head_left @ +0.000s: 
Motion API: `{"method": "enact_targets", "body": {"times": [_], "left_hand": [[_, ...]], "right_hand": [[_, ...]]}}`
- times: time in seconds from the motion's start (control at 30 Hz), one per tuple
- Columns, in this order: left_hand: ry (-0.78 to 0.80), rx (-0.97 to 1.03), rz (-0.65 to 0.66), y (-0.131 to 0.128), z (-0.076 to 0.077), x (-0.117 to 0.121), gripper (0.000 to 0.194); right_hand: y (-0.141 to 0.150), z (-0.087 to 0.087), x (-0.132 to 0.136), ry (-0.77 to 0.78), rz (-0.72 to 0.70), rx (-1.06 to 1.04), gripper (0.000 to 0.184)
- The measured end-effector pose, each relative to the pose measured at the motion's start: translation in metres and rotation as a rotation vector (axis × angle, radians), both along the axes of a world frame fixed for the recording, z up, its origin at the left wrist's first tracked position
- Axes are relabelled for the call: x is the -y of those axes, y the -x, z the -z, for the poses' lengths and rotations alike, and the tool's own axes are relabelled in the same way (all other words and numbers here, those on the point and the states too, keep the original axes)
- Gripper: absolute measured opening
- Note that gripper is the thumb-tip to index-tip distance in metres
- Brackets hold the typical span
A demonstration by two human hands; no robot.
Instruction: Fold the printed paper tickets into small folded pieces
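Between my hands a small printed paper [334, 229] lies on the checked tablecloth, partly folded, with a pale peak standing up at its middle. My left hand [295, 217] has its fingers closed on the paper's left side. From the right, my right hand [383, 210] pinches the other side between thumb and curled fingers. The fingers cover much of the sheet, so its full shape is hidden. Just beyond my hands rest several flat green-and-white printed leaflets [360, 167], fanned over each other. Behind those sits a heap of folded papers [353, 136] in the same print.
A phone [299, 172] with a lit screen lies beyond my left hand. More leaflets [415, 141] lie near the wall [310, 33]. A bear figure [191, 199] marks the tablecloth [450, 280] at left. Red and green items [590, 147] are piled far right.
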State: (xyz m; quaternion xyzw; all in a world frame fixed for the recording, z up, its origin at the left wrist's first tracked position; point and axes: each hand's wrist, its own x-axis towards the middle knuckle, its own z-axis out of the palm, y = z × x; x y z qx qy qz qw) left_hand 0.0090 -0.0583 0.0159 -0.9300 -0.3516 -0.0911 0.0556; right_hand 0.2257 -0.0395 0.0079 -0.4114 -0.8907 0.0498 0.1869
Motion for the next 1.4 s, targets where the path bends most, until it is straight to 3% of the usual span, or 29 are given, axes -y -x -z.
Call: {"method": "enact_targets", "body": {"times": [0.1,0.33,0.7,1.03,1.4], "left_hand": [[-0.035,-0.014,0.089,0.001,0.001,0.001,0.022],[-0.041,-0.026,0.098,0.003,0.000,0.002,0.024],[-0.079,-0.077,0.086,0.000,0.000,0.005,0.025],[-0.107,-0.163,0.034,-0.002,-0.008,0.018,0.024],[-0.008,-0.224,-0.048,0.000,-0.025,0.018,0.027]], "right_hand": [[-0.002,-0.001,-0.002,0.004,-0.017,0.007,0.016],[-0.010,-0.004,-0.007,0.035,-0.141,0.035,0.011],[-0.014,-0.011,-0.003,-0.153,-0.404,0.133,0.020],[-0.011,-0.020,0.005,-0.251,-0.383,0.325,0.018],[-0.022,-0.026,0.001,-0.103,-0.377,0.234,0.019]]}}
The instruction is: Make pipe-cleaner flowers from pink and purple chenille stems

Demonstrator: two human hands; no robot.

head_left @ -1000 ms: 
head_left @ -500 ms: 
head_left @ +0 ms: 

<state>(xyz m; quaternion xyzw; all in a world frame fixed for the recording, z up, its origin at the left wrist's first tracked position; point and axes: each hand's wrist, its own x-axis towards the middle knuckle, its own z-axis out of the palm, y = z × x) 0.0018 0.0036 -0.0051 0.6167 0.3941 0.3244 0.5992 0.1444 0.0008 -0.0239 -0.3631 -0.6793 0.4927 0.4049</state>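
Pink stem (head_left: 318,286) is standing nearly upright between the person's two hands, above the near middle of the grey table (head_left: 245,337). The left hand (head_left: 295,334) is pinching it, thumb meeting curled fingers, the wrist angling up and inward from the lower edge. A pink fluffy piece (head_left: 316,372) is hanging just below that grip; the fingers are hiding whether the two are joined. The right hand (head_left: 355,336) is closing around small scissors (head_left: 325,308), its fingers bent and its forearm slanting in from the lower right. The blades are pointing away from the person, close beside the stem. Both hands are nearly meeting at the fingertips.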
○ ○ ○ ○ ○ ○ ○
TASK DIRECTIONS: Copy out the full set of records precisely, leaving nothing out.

RESULT OF THE TASK:
head_left @ +0.000s: 
Motion API: `{"method": "enact_targets", "body": {"times": [_], "left_hand": [[_, ...]], "right_hand": [[_, ...]]}}`
- times: time in seconds from the motion's start (control at 30 Hz), one per tuple
- Columns, in this order: left_hand: ry (-0.78 to 0.80), rx (-0.97 to 1.03), rz (-0.65 to 0.66), y (-0.131 to 0.128), z (-0.076 to 0.077), x (-0.117 to 0.121), gripper (0.000 to 0.194); right_hand: y (-0.141 to 0.150), z (-0.087 to 0.087), x (-0.132 to 0.136), ry (-0.77 to 0.78), rz (-0.72 to 0.70), rx (-1.06 to 1.04), gripper (0.000 to 0.184)
- The measured end-effector pose, each relative to the pose measured at the motion's start: translation in metres and rotation as a rotation vector (axis × angle, radians), both along the axes of a world frame fixed for the recording, z up, its origin at the left wrist's first tracked position
- Axes are relabelled for the call: x is the -y of those axes, y the -x, z the -z, for the poses' lengths and rotations alike, and the tool's own axes are relabelled in the same way (all other words and numbers here, those on the point and the states too, keep the original axes)
- Gripper: absolute measured opening
- Note that gripper is the thumb-tip to index-tip distance in metres
- Brackets hold the typical span
A demonstration by two human hands; no robot.
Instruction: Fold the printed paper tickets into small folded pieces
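Between my hands a small printed paper [334, 229] lies on the checked tablecloth, partly folded, with a pale peak standing up at its middle. My left hand [295, 217] has its fingers closed on the paper's left side. From the right, my right hand [383, 210] pinches the other side between thumb and curled fingers. The fingers cover much of the sheet, so its full shape is hidden. Just beyond my hands rest several flat green-and-white printed leaflets [360, 167], fanned over each other. Behind those sits a heap of folded papers [353, 136] in the same print.
A phone [299, 172] with a lit screen lies beyond my left hand. More leaflets [415, 141] lie near the wall [310, 33]. A bear figure [191, 199] marks the tablecloth [450, 280] at left. Red and green items [590, 147] are piled far right.
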State: (xyz m; quaternion xyzw; all in a world frame fixed for the recording, z up, its origin at the left wrist's first tracked position; point and axes: each hand's wrist, its own x-axis towards the middle knuckle, its own z-axis out of the palm, y = z × x; x y z qx qy qz qw) left_hand 0.0090 -0.0583 0.0159 -0.9300 -0.3516 -0.0911 0.0556; right_hand 0.2257 -0.0395 0.0079 -0.4114 -0.8907 0.0498 0.1869
Motion for the next 1.4 s, targets where the path bends most, until it is straight to 3% of the usual span, or 29 are given, axes -y -x -z.
Call: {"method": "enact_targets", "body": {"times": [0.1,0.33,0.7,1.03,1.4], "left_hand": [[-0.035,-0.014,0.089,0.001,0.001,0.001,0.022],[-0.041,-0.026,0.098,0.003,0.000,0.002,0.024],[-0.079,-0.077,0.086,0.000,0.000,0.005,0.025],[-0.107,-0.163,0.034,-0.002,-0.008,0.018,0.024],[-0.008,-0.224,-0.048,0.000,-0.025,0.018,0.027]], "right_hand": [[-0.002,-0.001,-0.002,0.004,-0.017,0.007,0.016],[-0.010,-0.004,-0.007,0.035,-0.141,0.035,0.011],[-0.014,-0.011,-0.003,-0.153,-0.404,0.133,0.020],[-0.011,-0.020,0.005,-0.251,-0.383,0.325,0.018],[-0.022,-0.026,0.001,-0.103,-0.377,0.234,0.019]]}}
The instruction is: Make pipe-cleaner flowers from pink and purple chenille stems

Demonstrator: two human hands; no robot.

head_left @ -1000 ms: 
head_left @ -500 ms: 
head_left @ +0 ms: 

<state>(xyz m; quaternion xyzw; all in a world frame fixed for the recording, z up, its origin at the left wrist's first tracked position; point and axes: each hand's wrist, its own x-axis towards the middle knuckle, its own z-axis out of the palm, y = z × x) 0.0018 0.0036 -0.0051 0.6167 0.3941 0.3244 0.5992 0.1444 0.0008 -0.0239 -0.3631 -0.6793 0.4927 0.4049</state>
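Pink stem (head_left: 318,286) is standing nearly upright between the person's two hands, above the near middle of the grey table (head_left: 245,337). The left hand (head_left: 295,334) is pinching it, thumb meeting curled fingers, the wrist angling up and inward from the lower edge. A pink fluffy piece (head_left: 316,372) is hanging just below that grip; the fingers are hiding whether the two are joined. The right hand (head_left: 355,336) is closing around small scissors (head_left: 325,308), its fingers bent and its forearm slanting in from the lower right. The blades are pointing away from the person, close beside the stem. Both hands are nearly meeting at the fingertips.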

The requested output has now been given in full.